Non sta attraversando un buon momento il Partito democratico. Dopo la sconfitta alle ultime elezioni politiche i sondaggi non sorridono al Pd, sorpassato anche dal Movimento 5 Stelle. Una caduta libera resa ancora più complicata dalle scelte future, a partire dal nuovo segretario dopo il passo indietro di Enrico Letta. Il sociologo Luca Ricolfi è un attento osservatore delle dinamiche interne alla sinistra, in particolare dei democrat, di cui conosce ogni segreto. In un’intervista rilasciata al quotidiano La Nazione, il politologo ha fatto il punto sullo stato di salute del Pd, partendo dalla sua nascita.“Il Partito democratico guidato da Walter Veltroni – ha detto – una sua fisionomia ce l'aveva. È lungo la strada che, poco per volta, ha perso la sua ragion d'essere”.
L’idea presuntuosa
Secondo il sociologo oltre a pagare la “fusione a freddo” tra Ds e Margherita, i democratici hanno avuto la presunzione di “incorporare tutte le maggiori culture politiche del Paese: socialista, cattolica, liberale, ambientalista.
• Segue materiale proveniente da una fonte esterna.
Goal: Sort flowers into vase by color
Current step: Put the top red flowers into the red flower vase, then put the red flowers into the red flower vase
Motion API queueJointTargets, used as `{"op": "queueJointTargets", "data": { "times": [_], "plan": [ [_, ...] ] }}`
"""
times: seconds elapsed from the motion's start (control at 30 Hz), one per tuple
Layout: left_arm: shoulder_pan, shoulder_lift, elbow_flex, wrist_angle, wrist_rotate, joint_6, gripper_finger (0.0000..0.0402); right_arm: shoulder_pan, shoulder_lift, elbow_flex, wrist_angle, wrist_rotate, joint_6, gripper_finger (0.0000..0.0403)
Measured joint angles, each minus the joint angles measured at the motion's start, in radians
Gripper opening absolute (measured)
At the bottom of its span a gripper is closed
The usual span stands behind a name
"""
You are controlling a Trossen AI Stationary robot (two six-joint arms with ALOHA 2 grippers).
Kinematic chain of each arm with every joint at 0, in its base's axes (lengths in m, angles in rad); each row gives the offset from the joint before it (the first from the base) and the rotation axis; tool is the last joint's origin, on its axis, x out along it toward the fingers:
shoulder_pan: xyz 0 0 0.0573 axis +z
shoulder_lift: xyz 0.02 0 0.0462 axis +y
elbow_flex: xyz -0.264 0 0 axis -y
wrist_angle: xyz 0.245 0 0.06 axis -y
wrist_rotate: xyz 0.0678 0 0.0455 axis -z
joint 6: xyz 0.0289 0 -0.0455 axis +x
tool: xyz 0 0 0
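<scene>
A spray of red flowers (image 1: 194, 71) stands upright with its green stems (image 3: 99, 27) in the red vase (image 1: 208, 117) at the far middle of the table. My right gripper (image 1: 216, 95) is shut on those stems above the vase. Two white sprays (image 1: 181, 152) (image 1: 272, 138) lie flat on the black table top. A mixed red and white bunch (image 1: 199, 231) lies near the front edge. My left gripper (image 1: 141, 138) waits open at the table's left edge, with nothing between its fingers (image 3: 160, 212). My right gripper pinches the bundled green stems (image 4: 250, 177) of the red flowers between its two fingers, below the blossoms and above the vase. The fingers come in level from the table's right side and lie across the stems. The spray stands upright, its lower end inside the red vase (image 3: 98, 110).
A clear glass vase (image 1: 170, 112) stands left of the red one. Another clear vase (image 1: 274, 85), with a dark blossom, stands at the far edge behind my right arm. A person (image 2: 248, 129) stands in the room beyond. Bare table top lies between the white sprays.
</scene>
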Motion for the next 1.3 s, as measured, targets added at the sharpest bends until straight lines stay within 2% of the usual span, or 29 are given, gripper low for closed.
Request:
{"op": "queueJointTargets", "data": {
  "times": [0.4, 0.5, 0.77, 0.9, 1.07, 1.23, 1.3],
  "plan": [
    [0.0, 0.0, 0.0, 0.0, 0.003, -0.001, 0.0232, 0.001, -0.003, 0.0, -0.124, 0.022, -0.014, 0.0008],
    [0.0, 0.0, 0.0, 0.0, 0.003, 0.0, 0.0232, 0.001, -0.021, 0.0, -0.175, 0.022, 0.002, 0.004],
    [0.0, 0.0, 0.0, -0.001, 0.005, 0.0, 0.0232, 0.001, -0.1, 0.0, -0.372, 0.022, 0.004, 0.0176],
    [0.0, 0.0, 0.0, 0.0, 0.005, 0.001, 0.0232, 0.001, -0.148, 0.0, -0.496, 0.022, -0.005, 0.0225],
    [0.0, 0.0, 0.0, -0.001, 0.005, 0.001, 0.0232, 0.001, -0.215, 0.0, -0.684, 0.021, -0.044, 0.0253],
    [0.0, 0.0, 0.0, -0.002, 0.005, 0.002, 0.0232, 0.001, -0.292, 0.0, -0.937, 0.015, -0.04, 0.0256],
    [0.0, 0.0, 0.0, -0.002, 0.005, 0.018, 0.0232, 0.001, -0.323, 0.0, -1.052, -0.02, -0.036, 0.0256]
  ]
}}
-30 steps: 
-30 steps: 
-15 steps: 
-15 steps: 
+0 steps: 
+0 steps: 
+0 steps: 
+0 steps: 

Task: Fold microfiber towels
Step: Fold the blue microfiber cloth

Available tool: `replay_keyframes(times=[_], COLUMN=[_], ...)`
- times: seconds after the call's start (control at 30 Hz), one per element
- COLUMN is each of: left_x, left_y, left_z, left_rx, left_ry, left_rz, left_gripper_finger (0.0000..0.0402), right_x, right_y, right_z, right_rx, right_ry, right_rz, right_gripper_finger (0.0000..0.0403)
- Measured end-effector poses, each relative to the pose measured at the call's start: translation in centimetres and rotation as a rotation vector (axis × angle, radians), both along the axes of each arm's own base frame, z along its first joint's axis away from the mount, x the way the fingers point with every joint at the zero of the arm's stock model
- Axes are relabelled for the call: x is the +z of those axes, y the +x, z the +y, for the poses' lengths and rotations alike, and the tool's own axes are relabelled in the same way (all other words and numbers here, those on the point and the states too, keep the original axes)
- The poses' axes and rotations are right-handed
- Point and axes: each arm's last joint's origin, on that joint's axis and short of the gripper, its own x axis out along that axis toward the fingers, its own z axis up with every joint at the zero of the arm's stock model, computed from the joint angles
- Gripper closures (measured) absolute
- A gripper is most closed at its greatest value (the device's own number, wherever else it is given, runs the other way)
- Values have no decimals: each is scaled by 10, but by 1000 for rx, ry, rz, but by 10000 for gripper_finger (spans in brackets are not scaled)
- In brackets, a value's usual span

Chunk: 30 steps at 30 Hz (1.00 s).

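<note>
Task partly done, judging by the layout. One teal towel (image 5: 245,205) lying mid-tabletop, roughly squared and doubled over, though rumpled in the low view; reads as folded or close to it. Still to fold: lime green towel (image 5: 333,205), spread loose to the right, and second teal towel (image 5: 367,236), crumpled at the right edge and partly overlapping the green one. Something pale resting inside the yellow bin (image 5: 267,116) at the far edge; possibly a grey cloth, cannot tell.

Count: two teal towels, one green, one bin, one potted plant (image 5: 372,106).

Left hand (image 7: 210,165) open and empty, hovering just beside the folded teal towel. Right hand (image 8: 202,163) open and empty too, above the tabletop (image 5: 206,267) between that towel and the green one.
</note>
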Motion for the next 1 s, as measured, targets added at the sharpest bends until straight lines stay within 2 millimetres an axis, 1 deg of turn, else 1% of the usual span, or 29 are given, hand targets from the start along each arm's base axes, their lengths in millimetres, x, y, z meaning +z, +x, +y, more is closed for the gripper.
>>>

Un'aspirazione alla totalità che ha conferito al partito tratti culturalmente totalitari”. Insomma, traducendo, un guazzabuglio letale che negli anni ha evidenziato tutte le contraddizioni interne. Il Partito democratico di oggi sembra essere giunto a un punto di non ritorno, bloccato in un immobilismo deleterio. “Ogni giorno che passa senza un'iniziativa politica – ha spiegato Ricolfi – segmenti via via crescenti dell'elettorato Pd si spostano verso i Cinque Stelle e, in misura minore, verso il Terzo polo. Se vanno avanti così, a marzo potrebbero trovarsi poco sopra il 10% con i Cinque Stelle vicini al 20% e il Terzo Polo a sfiorare il 10%”.
Rischio radicalizzazione
Il politologo non sembra essere fiducioso sul futuro del Pd. I nomi che circolano per il dopo Letta non lo entusiasmano, anzi, per Ricolfi il rischio è che i democrat si radicalizzino in un verso o nell’altro. “Se vince Elly Schlein – ha evidenziato – il Pd diventa esplicitamente quel che già è, ossia un partito radicale di massa, concentrato su diritti civili, migranti, con una spruzzatina di ambientalismo. Se vince Stefano Bonaccini diventa un partito riformista, difficilmente distinguibile dal Terzo Polo. Una specie di partito di Matteo Renzi senza Renzi”. Una terza via potrebbe essere quella costruire un tradizionale partito socialdemocratico, ma per arrivare a una soluzione del genere al comando ci dovrebbero essere l’ex ministro Andrea Orlando o il vicesegretario Pd Giuseppe Provenzano, ma spesso il partito preferisce affidarsi a figure esterne, i cosiddetti “papi stranieri”.
I “papi stranieri”
Ricolfi ne parla nel suo libro "La mutazione. Come le idee di sinistra sono migrate a destra", edito da Rizzoli. “I ‘papi stranieri’ – ha dichiarato il sociologo – sono quasi sempre semplicemente dei non-comunisti, chiamati a rassicurare un elettorato che non ha ancora digerito del tutto la cultura comunista. Ciampi, Prodi, Rutelli, Monti, Letta, Draghi, lo stesso Conte, sono i frontman (o le foglie di fico) che hanno permesso all'establishment ex Pci di occupare buona parte del potere e delle istituzioni senza esporsi direttamente”.
Nel libro è messo in evidenza anche un altro aspetto fondamentale, un atteggiamento che ha portato la sinistra a perdere la propria identità. Il Pd non si è più occupato della difesa dei deboli e della libertà di espressione e ciò è risuonato come una condanna.